# Turkey fattie turned out good!



## spirit deer (May 12, 2009)

I said I was going to try it sometime, and I finally did.  Last night I used ground turkey to make a fattie.  It turned out great!  Sorry, no pics.

As usual, no real recipe.  To one pound of ground turkey I added one egg, some dill pickle relish, Heinz 57 sauce, fresh chives, and enough bread crumbs to make it the right consistency.  I hope I haven't forgotten something.  Mix it all by hand, then pat it out on a hunk of plastic wrap.  I stuffed it with deli ham, Swiss cheese, and chopped green bell pepper and rolled it up.

I made the bacon weave with 12 oz. of thin-sliced bacon and wrapped the turkey roll in it.  Then I threw it on Cobb cooker using seven coals and cooked it for maybe an hour and a half, till internal temp was 165.  It turned out perfect, just the right consistency.  The bacon kept the turkey nice and moist.  Yum!

Next time I'm adding some horseradish sauce and some more Heinz 57.  The turkey is a good base for adding all sorts of flavors because it's so mild itself.
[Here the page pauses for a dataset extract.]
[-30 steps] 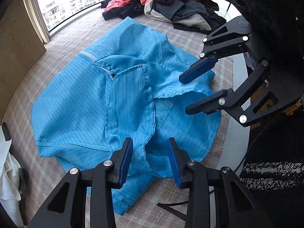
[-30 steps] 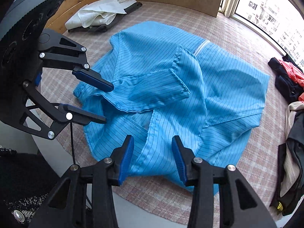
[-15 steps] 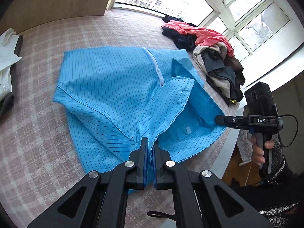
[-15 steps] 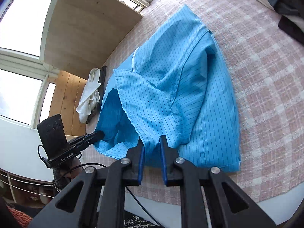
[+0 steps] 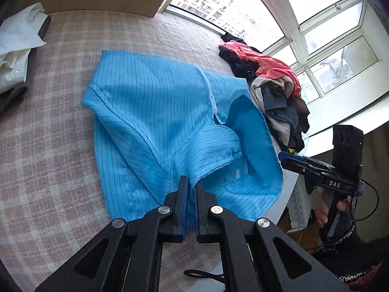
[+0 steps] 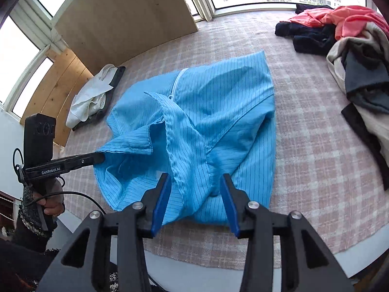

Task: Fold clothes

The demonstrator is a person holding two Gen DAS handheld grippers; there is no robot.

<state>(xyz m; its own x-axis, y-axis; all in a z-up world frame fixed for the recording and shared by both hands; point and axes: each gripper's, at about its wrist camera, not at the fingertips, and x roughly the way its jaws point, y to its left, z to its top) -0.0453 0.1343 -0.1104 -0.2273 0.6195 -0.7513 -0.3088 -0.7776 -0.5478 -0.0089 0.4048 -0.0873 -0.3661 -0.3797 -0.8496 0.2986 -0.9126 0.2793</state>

I served this with fresh steamed green beans with onions and mushrooms, tossed just before serving with soy sauce, aromatic sesame oil, and lemon pepper.  Toasted sesame seeds would have been good in that too but I was feeling lazy by then.


----------



## fire it up (May 12, 2009)

Congrats SpiritDeer.  Glad it worked out for you.
Last time I did a turkey fattie I added about 1/3 sausage to insure extra flavor and moisture and it was great.
Make sure to snap a few pics next time so we can all experience it vicariously through you.


----------



## mamunoz (May 12, 2009)

I did a pure turkey one a while back came out pretty dry taste was alright just kinda dry I might have to do another and see if I just over cooked it.


----------



## bassman (May 12, 2009)

Sounds like you had a good one!  As you can see, no recipe is needed.  Just about anything goes into a fatty.


----------



## old poi dog (May 20, 2009)

That sounds like a good basis for a Heart Healthy fattie....seriously. Herbs and spices to add some kick and just a touch of bacon to keep it from drying out......I visited my doctor the other day and he suggested I do the babyback ribs thing in moderation.....I'm taking it  under advisement.....


----------